◆ **GOAL OF THE EXERCISE**:
When you reach the line containing "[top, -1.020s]" in the data below, begin returning lines exactly as written, and stop once the line containing "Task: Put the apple" has been returned.
*** PROVIDED MATERIAL Section Begins ***
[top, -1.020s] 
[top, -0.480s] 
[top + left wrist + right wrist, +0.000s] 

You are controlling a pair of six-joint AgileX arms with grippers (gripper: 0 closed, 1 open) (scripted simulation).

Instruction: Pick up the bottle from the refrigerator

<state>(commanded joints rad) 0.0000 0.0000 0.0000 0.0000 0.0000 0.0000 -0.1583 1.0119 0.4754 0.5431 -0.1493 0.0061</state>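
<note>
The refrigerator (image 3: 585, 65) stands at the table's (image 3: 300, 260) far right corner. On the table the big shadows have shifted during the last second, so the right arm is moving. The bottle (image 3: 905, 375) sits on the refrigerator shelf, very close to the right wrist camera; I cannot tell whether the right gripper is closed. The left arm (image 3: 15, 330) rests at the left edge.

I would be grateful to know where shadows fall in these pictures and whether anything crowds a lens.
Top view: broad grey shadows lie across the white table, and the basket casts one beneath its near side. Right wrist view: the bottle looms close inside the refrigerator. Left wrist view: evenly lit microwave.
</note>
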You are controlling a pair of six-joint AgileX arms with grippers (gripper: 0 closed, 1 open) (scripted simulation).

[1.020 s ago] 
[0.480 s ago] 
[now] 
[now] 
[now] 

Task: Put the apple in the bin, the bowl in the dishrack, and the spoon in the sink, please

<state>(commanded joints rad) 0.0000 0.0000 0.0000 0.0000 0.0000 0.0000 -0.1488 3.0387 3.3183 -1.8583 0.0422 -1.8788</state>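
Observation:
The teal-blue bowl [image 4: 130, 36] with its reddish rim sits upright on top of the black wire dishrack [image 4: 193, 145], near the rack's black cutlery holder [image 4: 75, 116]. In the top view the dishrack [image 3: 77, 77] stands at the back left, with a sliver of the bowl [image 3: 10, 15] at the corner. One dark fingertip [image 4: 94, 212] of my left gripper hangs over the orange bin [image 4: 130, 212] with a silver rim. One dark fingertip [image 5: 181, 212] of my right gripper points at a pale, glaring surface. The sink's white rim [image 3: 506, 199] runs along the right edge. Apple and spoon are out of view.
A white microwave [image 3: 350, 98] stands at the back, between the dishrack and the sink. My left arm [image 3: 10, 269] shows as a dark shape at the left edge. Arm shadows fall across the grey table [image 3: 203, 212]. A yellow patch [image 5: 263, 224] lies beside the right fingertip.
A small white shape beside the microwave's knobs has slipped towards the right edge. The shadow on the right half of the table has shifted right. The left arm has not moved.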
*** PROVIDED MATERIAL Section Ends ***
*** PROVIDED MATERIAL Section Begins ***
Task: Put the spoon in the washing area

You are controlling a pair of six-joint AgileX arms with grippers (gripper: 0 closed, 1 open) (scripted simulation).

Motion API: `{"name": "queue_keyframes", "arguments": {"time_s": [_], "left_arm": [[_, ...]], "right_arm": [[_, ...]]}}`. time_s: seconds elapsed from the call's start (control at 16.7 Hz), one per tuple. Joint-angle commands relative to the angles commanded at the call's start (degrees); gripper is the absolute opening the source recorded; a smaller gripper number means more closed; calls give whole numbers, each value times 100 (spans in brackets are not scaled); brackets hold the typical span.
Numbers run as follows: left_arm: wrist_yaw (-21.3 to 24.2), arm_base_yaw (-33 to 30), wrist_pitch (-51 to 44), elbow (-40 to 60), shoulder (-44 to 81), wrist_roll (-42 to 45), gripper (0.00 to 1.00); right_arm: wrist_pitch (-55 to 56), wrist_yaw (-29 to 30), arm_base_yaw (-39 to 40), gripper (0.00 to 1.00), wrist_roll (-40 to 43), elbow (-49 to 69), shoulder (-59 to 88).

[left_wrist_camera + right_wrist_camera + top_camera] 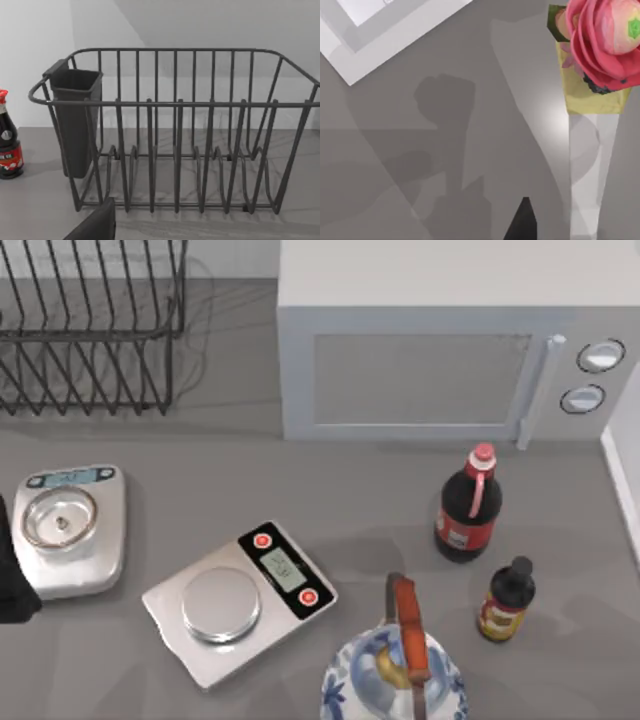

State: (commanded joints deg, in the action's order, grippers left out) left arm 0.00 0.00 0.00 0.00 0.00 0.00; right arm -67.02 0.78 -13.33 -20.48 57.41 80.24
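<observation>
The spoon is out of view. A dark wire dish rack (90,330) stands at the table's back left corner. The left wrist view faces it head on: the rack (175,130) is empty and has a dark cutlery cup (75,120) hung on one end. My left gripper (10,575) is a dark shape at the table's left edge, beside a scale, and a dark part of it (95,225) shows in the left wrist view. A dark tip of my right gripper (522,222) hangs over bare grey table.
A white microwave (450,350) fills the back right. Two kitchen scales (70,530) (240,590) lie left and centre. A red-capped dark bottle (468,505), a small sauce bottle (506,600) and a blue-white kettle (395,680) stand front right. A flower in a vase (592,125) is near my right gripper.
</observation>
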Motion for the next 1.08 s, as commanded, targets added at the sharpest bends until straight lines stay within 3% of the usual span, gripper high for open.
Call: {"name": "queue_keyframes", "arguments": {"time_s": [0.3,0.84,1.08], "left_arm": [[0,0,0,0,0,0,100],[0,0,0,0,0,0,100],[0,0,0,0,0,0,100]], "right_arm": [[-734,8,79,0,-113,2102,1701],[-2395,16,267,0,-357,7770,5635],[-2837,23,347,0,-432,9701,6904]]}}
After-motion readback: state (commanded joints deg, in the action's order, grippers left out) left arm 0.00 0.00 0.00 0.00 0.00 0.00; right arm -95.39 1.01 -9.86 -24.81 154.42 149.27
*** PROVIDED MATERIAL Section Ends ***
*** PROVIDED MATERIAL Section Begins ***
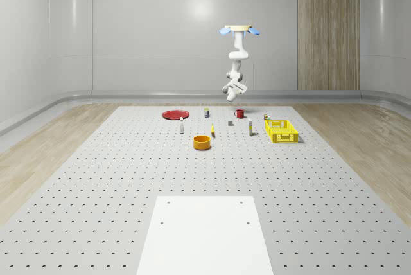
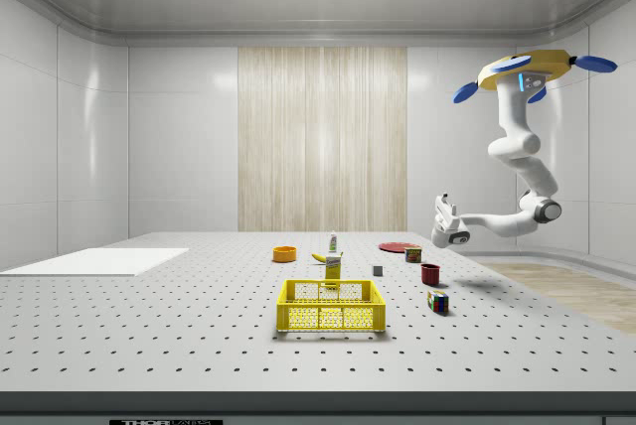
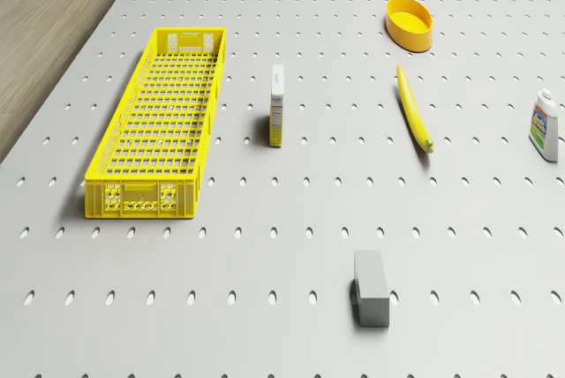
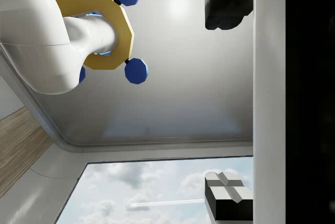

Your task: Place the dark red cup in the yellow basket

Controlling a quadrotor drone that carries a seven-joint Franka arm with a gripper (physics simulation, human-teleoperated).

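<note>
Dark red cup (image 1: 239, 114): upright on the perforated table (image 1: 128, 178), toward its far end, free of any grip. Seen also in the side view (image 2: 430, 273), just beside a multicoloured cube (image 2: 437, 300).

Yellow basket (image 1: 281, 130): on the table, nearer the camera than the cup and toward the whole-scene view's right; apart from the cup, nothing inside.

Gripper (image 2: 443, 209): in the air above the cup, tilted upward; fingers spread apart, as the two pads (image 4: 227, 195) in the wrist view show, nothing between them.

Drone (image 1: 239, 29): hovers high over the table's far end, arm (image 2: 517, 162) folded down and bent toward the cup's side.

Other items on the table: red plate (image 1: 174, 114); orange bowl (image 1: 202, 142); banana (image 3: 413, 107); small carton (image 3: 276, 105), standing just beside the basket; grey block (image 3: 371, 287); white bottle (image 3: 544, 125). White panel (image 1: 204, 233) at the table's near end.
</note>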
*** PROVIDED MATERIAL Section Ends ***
◆ **PROBLEM SOLUTION**:
[top, -1.020s] 
[top, -0.480s] 
[top + left wrist + right wrist, +0.000s] 

You are controlling a pair of six-joint AgileX arms with grippers (gripper: 0 closed, 1 open) (scripted simulation).

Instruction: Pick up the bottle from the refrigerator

<state>(commanded joints rad) 0.0000 0.0000 0.0000 0.0000 0.0000 0.0000 -0.1583 1.0119 0.4754 0.5431 -0.1493 0.0061</state>
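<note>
The refrigerator (image 3: 585, 65) stands at the table's (image 3: 300, 260) far right corner. On the table the big shadows have shifted during the last second, so the right arm is moving. The bottle (image 3: 905, 375) sits on the refrigerator shelf, very close to the right wrist camera; I cannot tell whether the right gripper is closed. The left arm (image 3: 15, 330) rests at the left edge.

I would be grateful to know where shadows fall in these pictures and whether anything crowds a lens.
Top view: broad grey shadows lie across the white table, and the basket casts one beneath its near side. Right wrist view: the bottle looms close inside the refrigerator. Left wrist view: evenly lit microwave.
</note>
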You are controlling a pair of six-joint AgileX arms with grippers (gripper: 0 closed, 1 open) (scripted simulation).

[1.020 s ago] 
[0.480 s ago] 
[now] 
[now] 
[now] 

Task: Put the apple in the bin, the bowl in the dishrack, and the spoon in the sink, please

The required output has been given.